ISCA Archive Interspeech 2017
ISCA Archive Interspeech 2017

On the Influence of Modifying Magnitude and Phase Spectrum to Enhance Noisy Speech Signals

Hans-Günter Hirsch, Michael Gref

Neural networks have proven their ability to be usefully applied as component of a speech enhancement system. This is based on the known feature of neural nets to map regions inside a feature space to other regions. It can be taken to map noisy magnitude spectra to clean spectra. This way the net can be used to substitute an adaptive filtering in the spectral domain.
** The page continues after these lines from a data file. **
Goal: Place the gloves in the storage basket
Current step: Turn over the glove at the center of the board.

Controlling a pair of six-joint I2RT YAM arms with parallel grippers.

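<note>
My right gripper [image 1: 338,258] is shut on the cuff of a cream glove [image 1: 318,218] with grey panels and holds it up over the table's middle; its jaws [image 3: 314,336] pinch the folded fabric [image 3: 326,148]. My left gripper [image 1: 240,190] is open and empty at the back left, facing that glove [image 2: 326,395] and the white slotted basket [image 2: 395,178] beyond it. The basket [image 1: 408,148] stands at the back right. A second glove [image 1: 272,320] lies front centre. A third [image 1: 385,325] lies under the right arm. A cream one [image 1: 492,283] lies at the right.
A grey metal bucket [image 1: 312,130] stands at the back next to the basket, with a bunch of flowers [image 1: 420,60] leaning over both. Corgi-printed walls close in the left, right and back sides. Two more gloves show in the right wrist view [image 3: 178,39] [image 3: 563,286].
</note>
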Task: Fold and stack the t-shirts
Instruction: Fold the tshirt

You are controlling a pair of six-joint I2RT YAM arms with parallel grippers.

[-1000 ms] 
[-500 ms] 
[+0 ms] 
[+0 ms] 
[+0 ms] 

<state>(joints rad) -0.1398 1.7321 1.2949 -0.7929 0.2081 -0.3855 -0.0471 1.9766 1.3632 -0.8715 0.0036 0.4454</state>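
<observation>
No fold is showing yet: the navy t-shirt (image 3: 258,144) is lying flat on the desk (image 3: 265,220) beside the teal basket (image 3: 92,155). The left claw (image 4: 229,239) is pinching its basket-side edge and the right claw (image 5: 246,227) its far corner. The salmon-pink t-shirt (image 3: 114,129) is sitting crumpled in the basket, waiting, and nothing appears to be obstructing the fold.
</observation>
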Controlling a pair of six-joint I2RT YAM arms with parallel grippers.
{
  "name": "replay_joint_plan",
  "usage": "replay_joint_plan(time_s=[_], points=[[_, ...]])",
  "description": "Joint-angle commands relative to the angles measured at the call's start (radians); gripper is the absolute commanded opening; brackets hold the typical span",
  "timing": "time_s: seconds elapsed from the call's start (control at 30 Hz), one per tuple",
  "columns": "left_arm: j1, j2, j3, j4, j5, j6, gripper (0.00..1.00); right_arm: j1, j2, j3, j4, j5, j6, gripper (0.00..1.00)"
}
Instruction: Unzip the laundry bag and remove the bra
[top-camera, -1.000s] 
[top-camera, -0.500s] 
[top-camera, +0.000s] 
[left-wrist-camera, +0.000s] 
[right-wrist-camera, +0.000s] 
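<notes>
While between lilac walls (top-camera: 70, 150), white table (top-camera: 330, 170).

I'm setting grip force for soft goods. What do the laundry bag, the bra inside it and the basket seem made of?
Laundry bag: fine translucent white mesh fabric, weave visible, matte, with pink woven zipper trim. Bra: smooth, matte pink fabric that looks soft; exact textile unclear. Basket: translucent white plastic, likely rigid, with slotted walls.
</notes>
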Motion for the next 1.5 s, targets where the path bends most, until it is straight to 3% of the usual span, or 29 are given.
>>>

We set up such a system and compared its performance against a known adaptive filtering approach in terms of speech quality and in terms of recognition rate. It is a still not fully answered question how far the speech quality can be enhanced by modifying not only the magnitude but also the spectral phase and how this phase modification could be realized. Before trying to use a neural network for a possible modification of the phase spectrum we ran a set of oracle experiments to find out how far the quality can be improved by modifying the magnitude and/or the phase spectrum in voiced segments. It turns out that the simultaneous modification of magnitude and phase spectrum has the potential for a considerable improvement of the speech quality in comparison to modifying the magnitude or the phase only.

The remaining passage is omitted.